The major trend that has affected the Policies and Programs category over the course of the Bicycle Friendly State ranking has been the rise of complete streets policies. Since 2008, 19 states have adopted complete streets as recognized by the National Complete Streets Coalition. However, in the past year only one state, Alaska, adopted a new state complete streets policy, but many states improved their Policies & Programs category score.
A more recent trend has been the spread of innovative facilities. Facility guidelines like the NACTO Urban Bikeway Design Guide and Urban Street Design Guide have been making it easier for states to adopt design guidelines that include bicyclists. Initiatives like the Green Lanes project have helped make the case in cities and perhaps paved the way for reconsideration of state policies. We expect this trend to continue to gain strength as cities realize the benefits of smart growth policies and the ability of attractive bicycle infrastructure to contribute to congestion and environmental improvements.

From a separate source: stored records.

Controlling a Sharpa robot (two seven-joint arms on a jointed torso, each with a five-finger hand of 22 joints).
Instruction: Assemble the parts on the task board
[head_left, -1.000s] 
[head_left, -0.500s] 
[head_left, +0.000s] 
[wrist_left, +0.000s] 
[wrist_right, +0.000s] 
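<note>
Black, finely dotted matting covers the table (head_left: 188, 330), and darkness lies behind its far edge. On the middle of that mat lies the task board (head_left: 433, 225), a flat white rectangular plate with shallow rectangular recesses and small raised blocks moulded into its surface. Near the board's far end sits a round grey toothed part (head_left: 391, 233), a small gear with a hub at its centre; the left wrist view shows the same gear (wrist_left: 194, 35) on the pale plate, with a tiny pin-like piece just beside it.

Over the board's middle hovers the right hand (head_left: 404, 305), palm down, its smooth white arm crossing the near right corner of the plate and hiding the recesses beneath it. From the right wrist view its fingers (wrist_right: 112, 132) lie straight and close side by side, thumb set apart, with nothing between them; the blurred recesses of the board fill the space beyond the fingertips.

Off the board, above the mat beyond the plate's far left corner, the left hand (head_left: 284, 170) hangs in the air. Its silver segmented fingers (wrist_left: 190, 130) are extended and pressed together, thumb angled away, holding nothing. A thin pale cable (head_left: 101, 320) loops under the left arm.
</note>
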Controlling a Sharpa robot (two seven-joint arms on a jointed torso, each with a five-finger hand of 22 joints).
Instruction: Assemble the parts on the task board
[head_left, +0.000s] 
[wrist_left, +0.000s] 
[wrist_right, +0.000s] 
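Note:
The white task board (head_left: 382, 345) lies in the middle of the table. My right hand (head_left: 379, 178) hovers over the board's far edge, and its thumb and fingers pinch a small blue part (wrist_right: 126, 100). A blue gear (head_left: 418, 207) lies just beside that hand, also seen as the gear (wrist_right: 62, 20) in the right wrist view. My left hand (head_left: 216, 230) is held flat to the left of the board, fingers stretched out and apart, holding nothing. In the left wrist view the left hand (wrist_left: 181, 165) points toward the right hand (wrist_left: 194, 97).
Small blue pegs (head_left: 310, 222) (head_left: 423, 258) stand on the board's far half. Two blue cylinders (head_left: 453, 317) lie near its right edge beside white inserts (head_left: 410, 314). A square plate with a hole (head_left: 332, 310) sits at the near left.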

As cities push boundaries states should follow, but the Bicycle Friendly State ranking is looking out for policies that affect rural bicyclists as well through issues such as rumble strip design policy.
Through our Bicycle Friendly State ranking we hope to push states to adopt policies that improve bicyclist accommodations and devote more staff time to bicycling-related programs. There are many ways that states can take action to improve the ability of bicyclists to ride safely and comfortably. Good policies that accommodate bicyclists – like Complete Streets policies – and commitments to bicycling-related programs – like designating a Transportation Alternatives Program Manager – make it easier and safer to be a bicyclist.